Soluplus is a polymer that has been explored to prepare nanocomposites for pulmonary drug delivery and is non-toxic. However, its aerosolization attributes when spray-dried have not been investigated. Hence, this work aimed to investigate the aerosol performance of soluplus-based spray-dried powders. In addition, the potential use of leucine to improve the aerosolization of such particles was also investigated by including leucine at 10 or 20% w/w. 4% w/w salbutamol was used as a model drug in all the formulations primarily to aid quantification during aerosolization evaluation and for assessing the interaction between the drug and soluplus using infrared spectroscopy with the multivariate analysis approach of principal component analysis (PCA).

Three formulations (4% salbutamol/96% soluplus, 4% salbutamol/86% soluplus/10% leucine, 4% salbutamol/76% soluplus/20% leucine) were prepared. The formulations were characterized in terms of solid-state, water content, particle size/morphology, and aerosolization.

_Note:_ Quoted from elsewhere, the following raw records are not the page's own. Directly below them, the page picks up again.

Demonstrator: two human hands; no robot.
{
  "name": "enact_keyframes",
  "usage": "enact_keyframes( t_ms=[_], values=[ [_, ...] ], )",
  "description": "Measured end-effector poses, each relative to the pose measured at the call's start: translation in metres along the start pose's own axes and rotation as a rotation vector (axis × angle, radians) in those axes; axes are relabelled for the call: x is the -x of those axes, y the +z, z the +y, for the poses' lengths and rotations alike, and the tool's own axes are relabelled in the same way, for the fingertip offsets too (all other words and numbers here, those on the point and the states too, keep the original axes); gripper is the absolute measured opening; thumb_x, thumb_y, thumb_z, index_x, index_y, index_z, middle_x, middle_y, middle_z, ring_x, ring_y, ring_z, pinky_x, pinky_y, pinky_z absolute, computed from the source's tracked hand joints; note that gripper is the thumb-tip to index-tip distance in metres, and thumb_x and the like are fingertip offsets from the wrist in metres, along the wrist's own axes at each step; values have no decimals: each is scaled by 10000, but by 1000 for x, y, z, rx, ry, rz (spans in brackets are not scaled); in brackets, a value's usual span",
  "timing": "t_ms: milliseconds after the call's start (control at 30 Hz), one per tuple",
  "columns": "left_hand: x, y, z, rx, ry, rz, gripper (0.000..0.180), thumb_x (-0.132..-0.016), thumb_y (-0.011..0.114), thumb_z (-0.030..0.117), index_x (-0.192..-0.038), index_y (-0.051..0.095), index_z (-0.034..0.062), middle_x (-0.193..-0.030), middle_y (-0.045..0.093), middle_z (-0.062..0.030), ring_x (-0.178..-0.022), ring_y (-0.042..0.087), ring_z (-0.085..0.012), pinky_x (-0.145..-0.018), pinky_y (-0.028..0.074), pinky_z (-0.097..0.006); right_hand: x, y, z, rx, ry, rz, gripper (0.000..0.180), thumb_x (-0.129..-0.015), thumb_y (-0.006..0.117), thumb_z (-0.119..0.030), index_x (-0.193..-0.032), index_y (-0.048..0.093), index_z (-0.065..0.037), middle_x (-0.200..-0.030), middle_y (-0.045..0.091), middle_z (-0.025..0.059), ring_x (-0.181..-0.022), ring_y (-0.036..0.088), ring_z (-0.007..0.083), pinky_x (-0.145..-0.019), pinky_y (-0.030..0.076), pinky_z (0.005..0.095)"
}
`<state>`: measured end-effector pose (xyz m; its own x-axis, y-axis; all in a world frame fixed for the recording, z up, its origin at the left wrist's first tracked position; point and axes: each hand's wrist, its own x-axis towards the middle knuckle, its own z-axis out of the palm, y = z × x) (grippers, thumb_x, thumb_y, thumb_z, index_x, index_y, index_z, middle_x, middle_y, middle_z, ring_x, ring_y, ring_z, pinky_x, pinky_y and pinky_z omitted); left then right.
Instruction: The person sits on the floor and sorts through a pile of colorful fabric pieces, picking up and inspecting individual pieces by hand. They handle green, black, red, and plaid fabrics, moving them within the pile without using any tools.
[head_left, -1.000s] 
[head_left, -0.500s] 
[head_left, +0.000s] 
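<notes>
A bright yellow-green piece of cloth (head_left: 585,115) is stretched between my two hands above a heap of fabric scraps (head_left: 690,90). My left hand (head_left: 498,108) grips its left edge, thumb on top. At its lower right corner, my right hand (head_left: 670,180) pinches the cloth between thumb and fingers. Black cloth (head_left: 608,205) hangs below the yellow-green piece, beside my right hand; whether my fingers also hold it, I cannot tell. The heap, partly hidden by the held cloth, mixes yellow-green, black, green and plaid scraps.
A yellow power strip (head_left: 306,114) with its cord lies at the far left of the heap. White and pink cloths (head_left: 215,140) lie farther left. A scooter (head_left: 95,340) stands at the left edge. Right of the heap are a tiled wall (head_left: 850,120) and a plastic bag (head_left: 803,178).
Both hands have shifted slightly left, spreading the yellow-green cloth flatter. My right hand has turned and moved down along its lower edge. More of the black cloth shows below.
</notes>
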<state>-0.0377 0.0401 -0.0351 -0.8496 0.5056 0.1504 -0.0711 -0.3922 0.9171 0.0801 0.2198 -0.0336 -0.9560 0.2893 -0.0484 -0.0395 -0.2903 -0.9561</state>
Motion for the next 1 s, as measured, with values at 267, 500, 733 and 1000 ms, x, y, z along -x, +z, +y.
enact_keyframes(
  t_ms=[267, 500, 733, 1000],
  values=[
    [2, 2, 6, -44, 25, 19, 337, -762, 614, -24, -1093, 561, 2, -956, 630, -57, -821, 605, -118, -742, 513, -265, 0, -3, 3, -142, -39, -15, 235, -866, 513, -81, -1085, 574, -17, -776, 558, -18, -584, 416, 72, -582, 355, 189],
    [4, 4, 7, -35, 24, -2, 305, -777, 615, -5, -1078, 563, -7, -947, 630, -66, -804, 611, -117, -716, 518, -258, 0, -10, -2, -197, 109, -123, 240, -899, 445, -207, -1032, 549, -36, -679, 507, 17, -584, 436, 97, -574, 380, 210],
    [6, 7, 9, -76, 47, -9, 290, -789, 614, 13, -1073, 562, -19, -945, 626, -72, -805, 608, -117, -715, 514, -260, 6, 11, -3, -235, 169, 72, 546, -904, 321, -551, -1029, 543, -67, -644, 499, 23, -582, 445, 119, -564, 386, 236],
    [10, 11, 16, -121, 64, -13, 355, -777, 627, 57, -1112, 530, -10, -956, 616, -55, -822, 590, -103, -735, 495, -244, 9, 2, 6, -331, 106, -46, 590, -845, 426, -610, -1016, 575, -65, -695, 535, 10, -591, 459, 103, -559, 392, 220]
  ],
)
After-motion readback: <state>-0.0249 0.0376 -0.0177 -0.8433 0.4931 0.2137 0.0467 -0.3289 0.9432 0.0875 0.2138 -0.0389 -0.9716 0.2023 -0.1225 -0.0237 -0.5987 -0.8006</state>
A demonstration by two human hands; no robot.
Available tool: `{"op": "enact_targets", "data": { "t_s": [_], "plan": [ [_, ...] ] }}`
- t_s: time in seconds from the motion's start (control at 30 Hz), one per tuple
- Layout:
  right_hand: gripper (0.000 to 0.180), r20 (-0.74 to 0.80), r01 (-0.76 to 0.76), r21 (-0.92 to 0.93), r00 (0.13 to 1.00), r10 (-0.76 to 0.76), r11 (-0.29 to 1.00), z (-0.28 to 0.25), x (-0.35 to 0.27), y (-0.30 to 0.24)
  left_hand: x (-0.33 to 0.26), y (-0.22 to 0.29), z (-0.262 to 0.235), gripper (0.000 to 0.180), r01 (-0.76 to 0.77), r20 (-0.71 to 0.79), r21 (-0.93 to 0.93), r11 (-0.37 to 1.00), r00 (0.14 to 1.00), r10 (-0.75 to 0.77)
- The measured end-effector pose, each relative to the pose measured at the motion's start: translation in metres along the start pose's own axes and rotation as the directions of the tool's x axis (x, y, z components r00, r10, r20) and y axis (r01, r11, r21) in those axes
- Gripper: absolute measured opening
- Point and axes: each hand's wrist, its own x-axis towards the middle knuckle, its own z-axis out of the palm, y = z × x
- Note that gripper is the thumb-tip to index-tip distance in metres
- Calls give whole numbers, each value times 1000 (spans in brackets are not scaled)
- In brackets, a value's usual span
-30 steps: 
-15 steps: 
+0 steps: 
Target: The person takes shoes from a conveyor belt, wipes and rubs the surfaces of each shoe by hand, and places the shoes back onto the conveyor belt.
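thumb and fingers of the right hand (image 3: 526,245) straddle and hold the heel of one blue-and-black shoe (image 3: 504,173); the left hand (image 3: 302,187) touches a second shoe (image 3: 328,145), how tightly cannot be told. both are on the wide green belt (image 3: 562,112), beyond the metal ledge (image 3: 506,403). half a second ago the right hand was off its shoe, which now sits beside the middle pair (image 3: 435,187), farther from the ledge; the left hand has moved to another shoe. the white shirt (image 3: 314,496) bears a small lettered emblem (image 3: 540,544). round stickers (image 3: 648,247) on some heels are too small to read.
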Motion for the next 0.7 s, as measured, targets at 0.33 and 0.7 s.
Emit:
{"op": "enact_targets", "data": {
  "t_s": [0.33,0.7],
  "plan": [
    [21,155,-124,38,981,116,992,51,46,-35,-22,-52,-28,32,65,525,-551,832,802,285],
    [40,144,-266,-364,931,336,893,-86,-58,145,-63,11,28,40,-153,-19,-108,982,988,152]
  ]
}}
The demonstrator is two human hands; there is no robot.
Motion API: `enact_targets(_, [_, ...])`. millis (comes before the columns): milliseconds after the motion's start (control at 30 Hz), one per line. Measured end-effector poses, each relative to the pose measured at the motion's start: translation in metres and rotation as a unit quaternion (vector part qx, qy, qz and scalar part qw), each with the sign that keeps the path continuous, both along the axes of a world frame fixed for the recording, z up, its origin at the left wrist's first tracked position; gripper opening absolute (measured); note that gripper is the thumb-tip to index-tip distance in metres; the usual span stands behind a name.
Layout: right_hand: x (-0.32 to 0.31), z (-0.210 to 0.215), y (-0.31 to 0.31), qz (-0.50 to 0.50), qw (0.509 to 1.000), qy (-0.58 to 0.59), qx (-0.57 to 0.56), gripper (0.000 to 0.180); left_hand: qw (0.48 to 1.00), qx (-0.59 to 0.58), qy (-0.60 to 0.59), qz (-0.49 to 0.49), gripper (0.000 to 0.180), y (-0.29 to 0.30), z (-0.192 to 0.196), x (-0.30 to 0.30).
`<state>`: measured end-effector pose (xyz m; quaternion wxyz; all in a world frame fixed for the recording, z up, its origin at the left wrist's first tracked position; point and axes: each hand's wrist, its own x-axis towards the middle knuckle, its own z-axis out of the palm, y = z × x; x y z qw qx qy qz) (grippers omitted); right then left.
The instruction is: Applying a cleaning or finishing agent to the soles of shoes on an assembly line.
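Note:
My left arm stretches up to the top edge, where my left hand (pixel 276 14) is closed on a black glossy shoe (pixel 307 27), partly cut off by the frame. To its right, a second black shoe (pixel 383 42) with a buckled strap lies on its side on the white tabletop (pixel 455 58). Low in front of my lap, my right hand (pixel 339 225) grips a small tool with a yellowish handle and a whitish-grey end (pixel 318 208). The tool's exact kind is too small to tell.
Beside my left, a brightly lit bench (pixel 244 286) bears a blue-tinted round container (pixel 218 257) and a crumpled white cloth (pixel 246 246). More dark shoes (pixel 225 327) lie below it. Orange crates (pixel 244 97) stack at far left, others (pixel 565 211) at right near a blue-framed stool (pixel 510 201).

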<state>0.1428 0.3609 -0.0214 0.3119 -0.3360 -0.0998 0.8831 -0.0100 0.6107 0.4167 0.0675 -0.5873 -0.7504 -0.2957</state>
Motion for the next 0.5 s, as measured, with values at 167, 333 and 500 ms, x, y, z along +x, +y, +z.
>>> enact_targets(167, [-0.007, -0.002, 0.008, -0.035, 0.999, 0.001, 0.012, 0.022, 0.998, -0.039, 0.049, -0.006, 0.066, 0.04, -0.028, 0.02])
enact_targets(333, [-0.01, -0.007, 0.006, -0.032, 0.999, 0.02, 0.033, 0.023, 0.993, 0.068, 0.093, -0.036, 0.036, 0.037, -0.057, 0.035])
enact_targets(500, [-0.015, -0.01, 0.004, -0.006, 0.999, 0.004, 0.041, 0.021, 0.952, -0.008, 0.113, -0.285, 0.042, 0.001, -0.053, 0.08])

Similarly, two additional formulations (14% salbutamol/86% soluplus and 24% salbutamol/76% soluplus) were prepared to assess potential non-covalent interactions between salbutamol and soluplus. The formulations with only salbutamol and soluplus were amorphous, as evident from X-ray diffraction. Leucine was crystalline in the formulations. All the spray-dried formulations were irregular spheres with surface corrugation.

The 96% soluplus powder showed an emitted fraction (EF) and fine particles fraction (FPF) of 91.9 and 49.8%, respectively. The inclusion of leucine at 10% did not increase the EF; however, an increase in FPF (69.7%) was achieved with 20% leucine. PCA of the infrared spectra suggested potential non-covalent interactions between salbutamol and soluplus. It hinted at the potential involvement of ketone groups of the excipient. This study concludes that soluplus-based spray-dried powder with or without leucine can potentially be utilized for pulmonary drug delivery. In addition, PCA can effectively be utilized in assessing interactions and overcoming limitations associated with visual assessment of the spectra of such formulations.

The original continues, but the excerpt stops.